测试验证文件：更新 unquantized BF16 TRTLLM 测试以设置非 None 的 routed_scaling_factor，并在 baseline 计算中乘以该因子，确保测试能 catch 类似遗漏。

```python
# tests/kernels/moe/test_moe.py 中 test_unquantized_bf16_flashinfer_trtllm_backend 的修改
# 将 routed_scaling_factor 设为非 None 的配置值
layer.routed_scaling_factor = 2.446  # 之前为 None，导致测试无法暴露缺少 scaling 的 bug

# 在计算 torch baseline 时，必须乘以 scaling factor 以匹配 kernel 行为
baseline_output = (
    torch_moe(a, w1_original, w2_original, router_logits, topk)
    * layer.routed_scaling_factor  # 新增：确保 baseline 包含 scaling
)

```

# 评论区精华

讨论较少，仅有一位 reviewer 直接 approve。PR 本身改动清晰明确，未出现大的设计争议。

- 暂无高价值评论线程

# 风险与影响

- 风险：修复仅补传了一个已在函数签名中存在的参数，回归风险极低。
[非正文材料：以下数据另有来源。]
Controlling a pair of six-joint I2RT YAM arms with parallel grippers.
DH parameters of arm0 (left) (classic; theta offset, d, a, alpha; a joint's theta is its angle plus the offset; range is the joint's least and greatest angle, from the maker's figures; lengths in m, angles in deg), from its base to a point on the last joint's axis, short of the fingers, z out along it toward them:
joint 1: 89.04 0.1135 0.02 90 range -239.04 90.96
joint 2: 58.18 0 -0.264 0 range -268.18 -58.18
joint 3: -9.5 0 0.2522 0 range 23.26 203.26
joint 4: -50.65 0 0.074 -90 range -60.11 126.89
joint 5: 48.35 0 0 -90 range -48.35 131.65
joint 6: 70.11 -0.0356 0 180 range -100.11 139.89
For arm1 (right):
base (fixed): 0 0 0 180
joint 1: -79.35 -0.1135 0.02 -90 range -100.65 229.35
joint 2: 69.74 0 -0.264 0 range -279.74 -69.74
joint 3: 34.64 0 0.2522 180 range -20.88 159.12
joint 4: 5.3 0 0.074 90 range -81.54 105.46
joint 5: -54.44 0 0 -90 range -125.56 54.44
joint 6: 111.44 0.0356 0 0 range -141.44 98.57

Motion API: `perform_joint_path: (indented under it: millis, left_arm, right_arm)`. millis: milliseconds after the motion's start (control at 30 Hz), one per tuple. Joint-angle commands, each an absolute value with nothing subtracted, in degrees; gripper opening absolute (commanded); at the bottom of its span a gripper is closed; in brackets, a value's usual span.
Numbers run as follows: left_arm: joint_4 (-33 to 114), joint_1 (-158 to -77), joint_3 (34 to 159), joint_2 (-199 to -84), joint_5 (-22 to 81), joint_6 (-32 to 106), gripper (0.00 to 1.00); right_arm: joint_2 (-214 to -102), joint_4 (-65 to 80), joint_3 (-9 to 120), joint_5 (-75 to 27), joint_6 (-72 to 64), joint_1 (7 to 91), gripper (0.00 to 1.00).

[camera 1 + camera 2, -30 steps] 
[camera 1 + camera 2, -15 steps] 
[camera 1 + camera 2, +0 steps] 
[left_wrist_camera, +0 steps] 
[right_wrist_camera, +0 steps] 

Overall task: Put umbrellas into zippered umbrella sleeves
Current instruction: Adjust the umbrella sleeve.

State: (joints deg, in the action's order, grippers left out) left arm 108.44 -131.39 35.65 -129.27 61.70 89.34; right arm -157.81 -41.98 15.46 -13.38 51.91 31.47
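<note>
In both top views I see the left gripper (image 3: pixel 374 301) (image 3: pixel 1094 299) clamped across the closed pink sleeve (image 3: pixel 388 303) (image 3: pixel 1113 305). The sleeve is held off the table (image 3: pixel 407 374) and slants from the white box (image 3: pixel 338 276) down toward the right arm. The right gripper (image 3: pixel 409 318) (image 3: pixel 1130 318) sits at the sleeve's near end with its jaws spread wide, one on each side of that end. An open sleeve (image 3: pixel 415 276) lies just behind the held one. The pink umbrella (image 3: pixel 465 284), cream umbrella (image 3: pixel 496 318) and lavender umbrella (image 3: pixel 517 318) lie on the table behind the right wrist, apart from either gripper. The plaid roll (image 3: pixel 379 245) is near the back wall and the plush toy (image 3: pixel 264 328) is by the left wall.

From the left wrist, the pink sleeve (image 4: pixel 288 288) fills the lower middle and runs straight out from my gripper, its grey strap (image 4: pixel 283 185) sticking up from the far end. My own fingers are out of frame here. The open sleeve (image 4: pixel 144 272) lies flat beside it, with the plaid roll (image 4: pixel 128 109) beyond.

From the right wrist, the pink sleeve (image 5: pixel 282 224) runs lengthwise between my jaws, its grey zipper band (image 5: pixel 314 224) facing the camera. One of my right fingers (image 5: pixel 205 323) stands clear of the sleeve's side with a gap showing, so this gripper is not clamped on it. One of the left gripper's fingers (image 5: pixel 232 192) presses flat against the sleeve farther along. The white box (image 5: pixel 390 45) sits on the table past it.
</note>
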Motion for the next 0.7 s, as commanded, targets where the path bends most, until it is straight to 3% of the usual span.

唯一潜在风险是 TRTLLM BF16 kernel 内部对 `routed_scaling_factor` 的实现是否符合预期，但 GSM8K 验证结果已基本确认其正确性。
- 影响：直接影响所有使用 FlashInfer TRTLLM BF16 MoE 后端的模型，尤其是配置了 `routed_scaling_factor` 且 `apply_routed_scale_to_output=False` 的场景。修复后推理正确性得到保障，准确率从接近随机提升至正常水平，对用户影响显著。
- 风险标记：暂无

# 关联脉络

- PR #43599 [Bugfix][Kernel] TRTLLM NVFP4 MoE chunking: 同样是修复 TRTLLM MoE kernel 的 bug，涉及相同的后端文件集合和测试文件，体现持续优化 TRTLLM MoE 后端的趋势。